This Magazine Staff
Here is a long but extremely useful piece from the Wall Street Journal, about the way conservatives used philanthropical organisations to take control of the political agenda in the US. It is in many ways a companion to a similar article in Harper’s written by Lewis Lapham during last fall’s Presidential election race, but while Lapham’s piece had a strong wiff of the conspiracy about it, this one is much more matter of fact.
I think this is vital reading, particularly by anyone who remains persuaded of the political power of toking up, who believes with Gordon Phinn (see previous entry) that “the self-inflicted genocide of Cambodia soon overtook the imperial slaughter of Vietnam just as efficiently as the enslavement of cocaine replaced the liberation of pot.”
As I’ve remarked before: if the countercultural left had taken a fraction of a fraction of a percent of the money it has spent on pot since the sixties and directed into think tanks, endowed chairs, scholarships, and so on, there would be no reason to complain about conservatives dominating the intellectual agenda.
But of course, that’s nowhere near as fun as getting stoned and rolling around on the floor yelling “yippee” and calling it a political movement. Maybe it helps you converse with the dead. What do I know?
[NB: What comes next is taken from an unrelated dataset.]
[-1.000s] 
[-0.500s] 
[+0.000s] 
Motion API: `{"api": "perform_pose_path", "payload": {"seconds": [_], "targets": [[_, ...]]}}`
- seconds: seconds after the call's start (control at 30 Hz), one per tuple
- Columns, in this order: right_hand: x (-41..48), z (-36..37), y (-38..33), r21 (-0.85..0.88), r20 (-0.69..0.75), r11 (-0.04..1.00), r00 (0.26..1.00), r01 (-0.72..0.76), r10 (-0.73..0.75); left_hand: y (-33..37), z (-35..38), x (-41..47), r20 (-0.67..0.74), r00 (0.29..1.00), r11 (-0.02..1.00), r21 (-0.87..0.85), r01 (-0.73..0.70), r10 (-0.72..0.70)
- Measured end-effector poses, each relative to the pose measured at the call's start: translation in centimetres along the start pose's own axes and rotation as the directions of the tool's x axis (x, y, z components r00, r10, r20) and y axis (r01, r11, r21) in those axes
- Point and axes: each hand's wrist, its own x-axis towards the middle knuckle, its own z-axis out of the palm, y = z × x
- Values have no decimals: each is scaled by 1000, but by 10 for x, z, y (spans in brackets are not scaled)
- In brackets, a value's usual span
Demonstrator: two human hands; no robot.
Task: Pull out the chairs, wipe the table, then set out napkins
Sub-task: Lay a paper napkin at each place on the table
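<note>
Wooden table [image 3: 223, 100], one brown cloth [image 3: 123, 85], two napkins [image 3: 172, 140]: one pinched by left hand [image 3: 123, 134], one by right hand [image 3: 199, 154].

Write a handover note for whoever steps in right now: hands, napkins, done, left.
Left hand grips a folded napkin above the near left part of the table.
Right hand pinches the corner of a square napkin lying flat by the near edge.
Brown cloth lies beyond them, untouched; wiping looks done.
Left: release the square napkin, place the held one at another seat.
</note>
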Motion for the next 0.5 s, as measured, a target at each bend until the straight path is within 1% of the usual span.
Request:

I do know that I am somewhat persuaded by a comment made by David Brooks, and repeated in the article I link above, that “asked to name influences on their thinking, most conservatives are able to list a number of books or authors, while liberals have difficulty identifying any. This lively engagement with a coherent body of ideas forms a crucial if much overlooked aspect of the rise of conservatism, and one in which conservative foundations have played a central role.”
Is this unfair? You tell me, lefties. What books, published since the end of the second world war, have most influenced your thinking? Do those books stand the test of time? Why? Help free this pontificating nerd from his neo-con naivte.